The thing that was to change our lives was about to happen. The first intimation of it was a sudden lightening of the sky far ahead. We noticed it simultaneously.

"What is that?" asked Duare.

"It looks as though the Sun were trying to break through the cloud envelopes of Amtor," I said. "I pray Heaven that he doesn't succeed."

"It has happened in the past," said Duare. "Of course our people knew nothing of the Sun of which you tell me. They thought it the all-enveloping fire which rose from the molten mass upon which Amtor is supposed to float. When a break came in our protective cloud envelopes, the flame struck through, destroying all life beneath the cloud rift."

I was at the controls. I banked sharply and headed north. "I am going away from there," I said. "The Sun has broken through one of the cloud envelopes; he may break through the other."

Chapter II

WE WATCHED the increasing light upon our left. It illumined the whole sky and the ocean, but it was intensest at one spot. As yet it resembled only bright sunlight such as we are accustomed to on Earth; then, suddenly, it burst through like blinding flame. There had been coincidental rifts in both cloud envelopes!

Almost instantly the ocean commenced to boil. We could see it even at a distance. Vast clouds of steam arose. The heat increased. It was fast becoming unendurable.

"The end," said Duare, simply.

"Not yet," I replied, as, with throttle wide, we raced toward the north. I had chosen flight to the north because the rift was a little southwest of us and the wind was from the west. Had I turned back toward the east, the wind borne heat would have followed us. In the north lay what hope we had.

"We have lived," said Duare. "Life can hold nothing better for us than that which we have enjoyed. I am not afraid to die. Are you, Carson?"

"That is something that I shall never know until it is too late," I said, smiling down at her, "for while I live I shall never admit the possibility of death. Somehow, it doesn't seem to be for me--at least not since Danus injected the longevity serum into my veins and told me that I might live a thousand years. You see, I am curious to know if he were right."

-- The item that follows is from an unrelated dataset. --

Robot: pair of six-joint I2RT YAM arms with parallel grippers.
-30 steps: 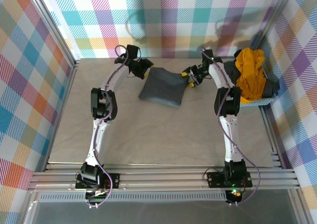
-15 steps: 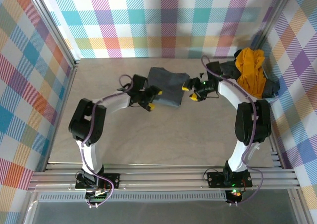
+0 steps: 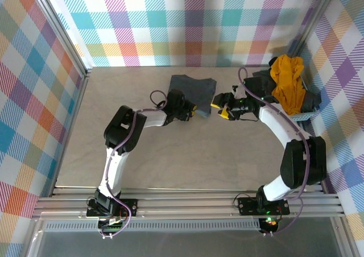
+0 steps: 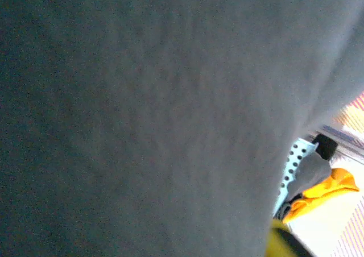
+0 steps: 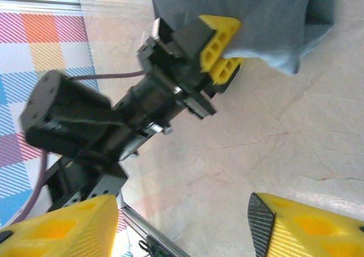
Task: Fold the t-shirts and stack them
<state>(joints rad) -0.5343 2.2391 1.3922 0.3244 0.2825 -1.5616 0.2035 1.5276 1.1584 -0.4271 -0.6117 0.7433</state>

"You are very silly," she said, "but you are also reassuring."

Enormous clouds of steam blotted out everything in the southwest. They rose to the clouds, dimming the sunlight. I could imagine the devastation in the sea, the myriad of living things destroyed. Already the effects of the catastrophe were becoming plainly discernible below us. The fleeter reptiles and fishes were fleeing the holocaust--and they were fleeing north! Instinct or intelligence, or whatever it was, it filled me with renewed hope.

The surface of the ocean was alive with them. Mortal enemies raced side by side.